Source material:
-=-=-=-=-

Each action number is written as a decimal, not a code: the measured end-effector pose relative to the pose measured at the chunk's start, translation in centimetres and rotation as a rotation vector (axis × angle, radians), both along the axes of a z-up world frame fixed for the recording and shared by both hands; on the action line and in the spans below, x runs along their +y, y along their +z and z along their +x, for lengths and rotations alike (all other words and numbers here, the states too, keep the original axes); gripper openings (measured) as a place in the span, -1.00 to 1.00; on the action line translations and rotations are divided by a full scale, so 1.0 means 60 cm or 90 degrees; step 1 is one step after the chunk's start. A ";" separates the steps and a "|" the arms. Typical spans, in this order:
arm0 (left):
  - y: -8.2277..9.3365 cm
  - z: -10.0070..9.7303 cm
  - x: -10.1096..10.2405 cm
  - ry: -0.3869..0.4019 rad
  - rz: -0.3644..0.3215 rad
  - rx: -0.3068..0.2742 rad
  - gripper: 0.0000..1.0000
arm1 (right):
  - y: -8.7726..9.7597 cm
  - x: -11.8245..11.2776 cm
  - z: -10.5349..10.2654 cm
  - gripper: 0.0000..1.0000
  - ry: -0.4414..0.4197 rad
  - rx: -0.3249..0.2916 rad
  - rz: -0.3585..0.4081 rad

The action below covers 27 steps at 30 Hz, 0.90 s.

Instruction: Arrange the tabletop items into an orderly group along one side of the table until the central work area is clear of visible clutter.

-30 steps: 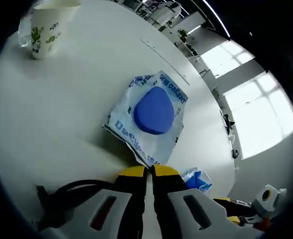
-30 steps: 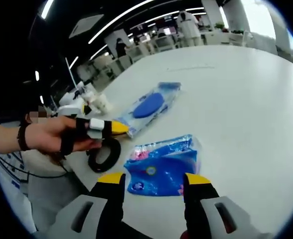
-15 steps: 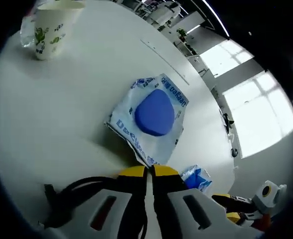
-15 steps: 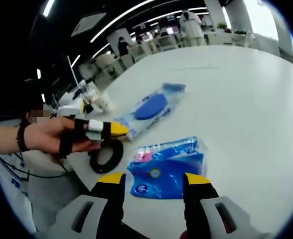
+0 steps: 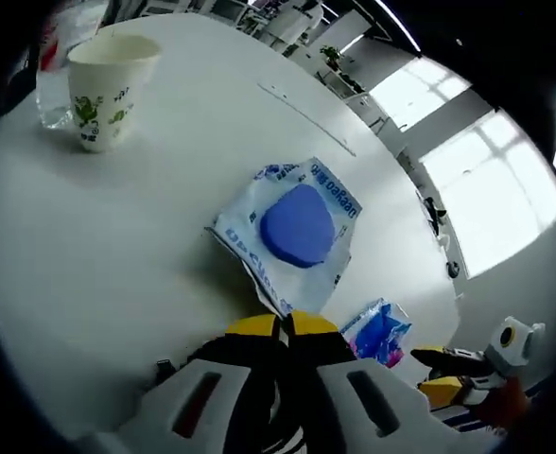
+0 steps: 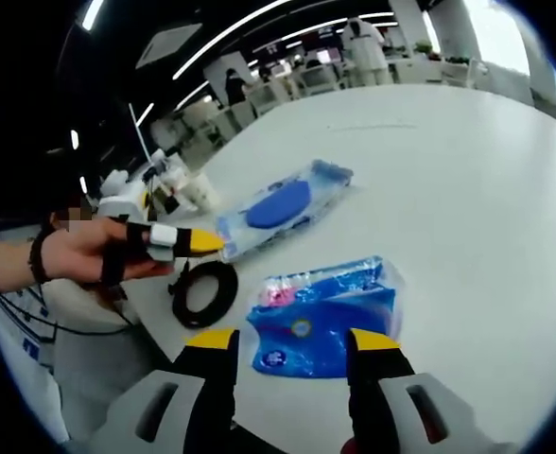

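Note:
A clear packet (image 5: 297, 227) printed in blue, with a blue oval pad inside, lies on the white table (image 5: 146, 236). My left gripper (image 5: 283, 323) is shut on its near corner. In the right gripper view a hand holds that left gripper (image 6: 202, 244) pinching the same packet (image 6: 278, 206). My right gripper (image 6: 292, 342) stands open just short of a blue wipes pack (image 6: 325, 317), with nothing between its jaws. The blue pack (image 5: 377, 331) and the right gripper (image 5: 462, 378) also appear low right in the left gripper view.
A paper cup (image 5: 108, 90) with green print stands far left, next to a clear bottle (image 5: 56, 57). A black cable coil (image 6: 205, 291) lies near the table edge beside the blue pack. People and desks stand beyond the table's far side (image 6: 467, 142).
The left gripper has drawn the clear packet a little toward the cup side, away from the blue pack. The cable coil shows more fully. The right gripper has barely moved.

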<state>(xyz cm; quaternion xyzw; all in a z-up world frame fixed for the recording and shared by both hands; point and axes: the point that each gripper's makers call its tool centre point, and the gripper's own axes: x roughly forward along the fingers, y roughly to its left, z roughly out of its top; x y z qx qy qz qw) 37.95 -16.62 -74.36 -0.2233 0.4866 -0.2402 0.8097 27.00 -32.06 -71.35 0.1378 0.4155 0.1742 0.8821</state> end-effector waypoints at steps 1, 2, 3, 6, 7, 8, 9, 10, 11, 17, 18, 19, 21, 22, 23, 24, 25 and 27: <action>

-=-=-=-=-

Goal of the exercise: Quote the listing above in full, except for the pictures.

Response to this exercise:
Each action number is written as a decimal, not a code: the measured end-effector pose relative to the pose measured at the chunk's start, translation in centimetres and rotation as a rotation vector (axis × angle, radians), both along the axes of a z-up world frame fixed for the recording and shared by both hands; on the action line and in the spans below, x runs along their +y, y along their +z and z along their +x, for lengths and rotations alike (all other words and numbers here, the states too, keep the original axes); gripper openings (measured) as a place in the span, -1.00 to 1.00; on the action line translations and rotations are divided by a full scale, so 1.0 means 60 cm or 90 degrees; step 1 is one step after the chunk's start. A ";" separates the steps and a "|" the arms. Typical spans, in this order:
arm0 (left):
  - y: -8.2277..9.3365 cm
  - z: -10.0070..9.7303 cm
  - x: -10.1096..10.2405 cm
  - ry: -0.3869..0.4019 rad
  - rz: -0.3644..0.3215 rad
  - rx: -0.3068..0.2742 rad
  - gripper: 0.0000..1.0000
arm1 (right):
  - y: -8.7726..9.7597 cm
  - x: -11.8245..11.2776 cm
  - z: -10.5349..10.2654 cm
  - gripper: 0.0000..1.0000
  - ry: -0.4414..0.4197 rad
  - rx: -0.3249..0.2916 rad
  - rz: -0.3585..0.4081 rad

The action below covers 27 steps at 30 Hz, 0.90 s.

Instruction: Arrange the tabletop items into an orderly group along one side of the table until the central work area is clear of visible clutter.

-30 steps: 
-30 steps: 
-15 steps: 
-15 steps: 
+0 steps: 
+0 steps: 

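Note:
A clear packet (image 5: 297, 227) printed in blue, with a blue oval pad inside, lies on the white table (image 5: 146, 236). My left gripper (image 5: 283, 323) is shut on its near corner. In the right gripper view a hand holds that left gripper (image 6: 202, 244) pinching the same packet (image 6: 278, 206). My right gripper (image 6: 292, 342) stands open just short of a blue wipes pack (image 6: 325, 317), with nothing between its jaws. The blue pack (image 5: 377, 331) and the right gripper (image 5: 462, 378) also appear low right in the left gripper view.
A paper cup (image 5: 108, 90) with green print stands far left, next to a clear bottle (image 5: 56, 57). A black cable coil (image 6: 205, 291) lies near the table edge beside the blue pack. People and desks stand beyond the table's far side (image 6: 467, 142).
The left gripper has drawn the clear packet a little toward the cup side, away from the blue pack. The cable coil shows more fully. The right gripper has barely moved.
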
<state>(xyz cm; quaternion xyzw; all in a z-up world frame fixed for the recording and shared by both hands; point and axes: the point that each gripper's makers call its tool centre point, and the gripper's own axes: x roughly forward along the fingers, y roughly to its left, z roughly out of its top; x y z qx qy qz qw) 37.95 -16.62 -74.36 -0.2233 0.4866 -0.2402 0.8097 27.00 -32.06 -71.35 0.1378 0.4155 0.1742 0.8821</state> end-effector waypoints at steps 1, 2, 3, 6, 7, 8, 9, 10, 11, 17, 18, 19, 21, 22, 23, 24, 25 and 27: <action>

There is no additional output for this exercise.